Kirov Ilya, Kolganova Elizaveta, Dudnikov Maxim, Yurkevich Olga Yu, Amosova Alexandra V, Muravenko Olga V
All-Russia Research Institute of Agricultural Biotechnology, Timiryazevskaya Str. 42, Moscow 127550, Russia.
Moscow Institute of Physics and Technology, Dolgoprudny 141701, Russia.
Plants (Basel). 2022 Aug 12;11(16):2103. doi: 10.3390/plants11162103.

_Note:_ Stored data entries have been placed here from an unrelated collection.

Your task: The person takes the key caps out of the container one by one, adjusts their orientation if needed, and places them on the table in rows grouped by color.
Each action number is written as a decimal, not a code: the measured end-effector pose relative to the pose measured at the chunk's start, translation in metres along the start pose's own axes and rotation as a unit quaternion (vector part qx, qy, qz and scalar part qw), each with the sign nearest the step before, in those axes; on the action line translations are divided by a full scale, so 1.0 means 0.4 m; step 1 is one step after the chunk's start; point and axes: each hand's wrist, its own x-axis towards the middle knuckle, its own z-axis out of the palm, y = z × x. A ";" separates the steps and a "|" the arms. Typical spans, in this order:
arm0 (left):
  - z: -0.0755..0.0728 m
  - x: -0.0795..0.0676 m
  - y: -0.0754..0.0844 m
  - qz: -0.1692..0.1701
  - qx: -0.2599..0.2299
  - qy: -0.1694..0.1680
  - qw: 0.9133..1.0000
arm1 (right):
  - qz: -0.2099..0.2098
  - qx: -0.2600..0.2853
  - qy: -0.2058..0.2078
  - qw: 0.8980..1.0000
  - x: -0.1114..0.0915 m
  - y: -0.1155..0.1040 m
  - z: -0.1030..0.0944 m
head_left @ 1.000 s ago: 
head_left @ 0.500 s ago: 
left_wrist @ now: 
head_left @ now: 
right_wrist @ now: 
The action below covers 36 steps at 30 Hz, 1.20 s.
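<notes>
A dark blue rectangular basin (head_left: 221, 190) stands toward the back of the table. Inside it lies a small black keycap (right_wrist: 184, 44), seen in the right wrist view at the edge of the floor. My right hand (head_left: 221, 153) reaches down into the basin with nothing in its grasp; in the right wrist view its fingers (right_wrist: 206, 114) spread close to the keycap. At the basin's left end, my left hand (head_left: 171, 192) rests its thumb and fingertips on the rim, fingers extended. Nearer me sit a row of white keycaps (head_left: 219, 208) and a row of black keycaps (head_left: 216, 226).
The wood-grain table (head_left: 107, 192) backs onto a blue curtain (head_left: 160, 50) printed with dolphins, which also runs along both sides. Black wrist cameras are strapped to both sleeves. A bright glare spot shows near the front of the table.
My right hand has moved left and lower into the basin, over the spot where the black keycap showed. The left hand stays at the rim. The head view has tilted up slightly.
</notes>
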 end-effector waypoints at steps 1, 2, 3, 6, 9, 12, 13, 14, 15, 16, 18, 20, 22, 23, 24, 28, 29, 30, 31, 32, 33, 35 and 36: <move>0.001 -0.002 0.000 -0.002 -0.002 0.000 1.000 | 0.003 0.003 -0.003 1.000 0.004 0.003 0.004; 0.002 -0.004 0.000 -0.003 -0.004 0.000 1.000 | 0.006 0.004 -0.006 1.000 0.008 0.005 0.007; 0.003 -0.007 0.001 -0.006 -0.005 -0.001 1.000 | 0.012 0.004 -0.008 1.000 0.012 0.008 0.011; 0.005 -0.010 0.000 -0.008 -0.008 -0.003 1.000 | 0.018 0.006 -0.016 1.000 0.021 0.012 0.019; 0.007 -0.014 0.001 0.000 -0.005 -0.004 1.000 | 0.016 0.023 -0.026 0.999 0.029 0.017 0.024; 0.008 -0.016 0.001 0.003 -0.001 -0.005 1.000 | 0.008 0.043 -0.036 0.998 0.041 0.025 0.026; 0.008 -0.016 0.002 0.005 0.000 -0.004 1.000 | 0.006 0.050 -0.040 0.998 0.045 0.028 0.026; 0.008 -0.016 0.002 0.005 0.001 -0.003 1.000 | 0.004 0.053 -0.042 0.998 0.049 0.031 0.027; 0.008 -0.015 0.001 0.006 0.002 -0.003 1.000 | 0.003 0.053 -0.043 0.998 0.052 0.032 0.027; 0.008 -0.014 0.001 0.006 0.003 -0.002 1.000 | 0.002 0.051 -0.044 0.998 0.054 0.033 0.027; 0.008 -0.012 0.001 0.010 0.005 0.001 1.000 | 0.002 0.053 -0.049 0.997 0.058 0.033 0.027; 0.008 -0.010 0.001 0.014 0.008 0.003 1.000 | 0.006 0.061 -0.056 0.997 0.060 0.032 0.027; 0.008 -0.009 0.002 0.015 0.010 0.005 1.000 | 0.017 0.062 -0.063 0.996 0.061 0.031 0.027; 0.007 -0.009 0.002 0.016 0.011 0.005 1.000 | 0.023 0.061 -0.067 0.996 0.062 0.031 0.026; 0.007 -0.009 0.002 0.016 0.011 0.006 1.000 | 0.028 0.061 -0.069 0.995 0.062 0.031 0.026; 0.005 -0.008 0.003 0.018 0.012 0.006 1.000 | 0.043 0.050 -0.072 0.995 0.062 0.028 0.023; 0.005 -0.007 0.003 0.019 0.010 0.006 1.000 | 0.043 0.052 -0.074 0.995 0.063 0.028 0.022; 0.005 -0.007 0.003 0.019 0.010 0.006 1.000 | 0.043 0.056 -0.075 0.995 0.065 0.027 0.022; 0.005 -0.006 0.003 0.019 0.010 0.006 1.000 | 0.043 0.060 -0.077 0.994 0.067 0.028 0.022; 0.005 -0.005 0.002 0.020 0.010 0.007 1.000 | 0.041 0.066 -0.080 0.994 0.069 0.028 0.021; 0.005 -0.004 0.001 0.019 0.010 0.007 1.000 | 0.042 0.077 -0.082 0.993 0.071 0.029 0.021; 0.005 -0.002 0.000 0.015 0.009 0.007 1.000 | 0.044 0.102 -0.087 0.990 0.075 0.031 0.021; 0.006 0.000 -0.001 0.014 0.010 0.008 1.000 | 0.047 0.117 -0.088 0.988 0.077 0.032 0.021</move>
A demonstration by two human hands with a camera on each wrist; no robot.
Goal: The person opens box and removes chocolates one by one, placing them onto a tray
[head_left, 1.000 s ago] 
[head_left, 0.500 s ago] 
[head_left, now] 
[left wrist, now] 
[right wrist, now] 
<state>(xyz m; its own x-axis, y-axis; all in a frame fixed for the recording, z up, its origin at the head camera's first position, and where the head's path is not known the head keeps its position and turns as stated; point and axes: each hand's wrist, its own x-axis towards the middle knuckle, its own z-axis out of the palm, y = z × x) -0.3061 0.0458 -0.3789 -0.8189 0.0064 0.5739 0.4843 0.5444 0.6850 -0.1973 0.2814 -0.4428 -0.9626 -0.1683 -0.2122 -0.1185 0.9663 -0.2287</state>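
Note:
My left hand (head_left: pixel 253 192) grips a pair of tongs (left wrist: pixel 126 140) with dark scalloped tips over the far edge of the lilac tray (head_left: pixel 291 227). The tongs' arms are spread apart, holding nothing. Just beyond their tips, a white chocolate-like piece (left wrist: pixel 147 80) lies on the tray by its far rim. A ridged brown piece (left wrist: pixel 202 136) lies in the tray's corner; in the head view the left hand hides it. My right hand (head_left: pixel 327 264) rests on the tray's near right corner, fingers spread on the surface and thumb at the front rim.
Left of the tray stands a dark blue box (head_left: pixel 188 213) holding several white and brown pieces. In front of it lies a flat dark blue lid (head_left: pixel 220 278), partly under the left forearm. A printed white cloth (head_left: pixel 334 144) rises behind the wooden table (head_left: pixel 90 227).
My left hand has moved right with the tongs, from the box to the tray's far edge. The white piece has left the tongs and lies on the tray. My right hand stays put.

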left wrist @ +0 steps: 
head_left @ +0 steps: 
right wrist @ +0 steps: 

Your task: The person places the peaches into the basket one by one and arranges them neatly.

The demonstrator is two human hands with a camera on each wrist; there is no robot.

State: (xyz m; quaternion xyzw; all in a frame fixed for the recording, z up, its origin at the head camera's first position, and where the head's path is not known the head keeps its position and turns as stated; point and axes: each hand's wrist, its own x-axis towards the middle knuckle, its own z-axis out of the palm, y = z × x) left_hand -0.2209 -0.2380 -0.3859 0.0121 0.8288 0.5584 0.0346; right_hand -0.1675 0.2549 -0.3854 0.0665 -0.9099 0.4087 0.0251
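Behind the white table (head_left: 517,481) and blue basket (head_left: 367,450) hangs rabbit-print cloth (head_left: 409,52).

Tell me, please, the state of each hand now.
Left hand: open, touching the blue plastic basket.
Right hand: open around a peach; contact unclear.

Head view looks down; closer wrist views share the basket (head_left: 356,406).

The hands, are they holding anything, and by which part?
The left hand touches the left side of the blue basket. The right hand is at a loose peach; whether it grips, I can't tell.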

High-copy tandemly organized repeats (TRs), or satellite DNA, is an important but still enigmatic component of eukaryotic genomes. TRs comprise arrays of multi-copy and highly similar tandem repeats, which makes the elucidation of TRs a very challenging task. Oxford Nanopore sequencing data provide a valuable source of information on TR organization at the single molecule level. However, bioinformatics tools for de novo identification of TRs in raw Nanopore data have not been reported so far. We developed NanoTRF, a new python pipeline for TR repeat identification, characterization and consensus monomer sequence assembly. This new pipeline requires only a raw Nanopore read file from low-depth (<1×) genome sequencing. The program generates an informative html report and figures on TR genome abundance, monomer sequence and monomer length. In addition, NanoTRF performs annotation of transposable elements (TEs) sequences within or near satDNA arrays, and the information can be used to elucidate how TR−TE co-evolve in the genome. Moreover, we validated by FISH that the NanoTRF report is useful for the evaluation of TR chromosome organization—clustered or dispersed. Our findings showed that NanoTRF is a robust method for the de novo identification of satellite repeats in raw Nanopore data without prior read assembly. The obtained sequences can be used in many downstream analyses including genome assembly assistance and gap estimation, chromosome mapping and cytogenetic marker development.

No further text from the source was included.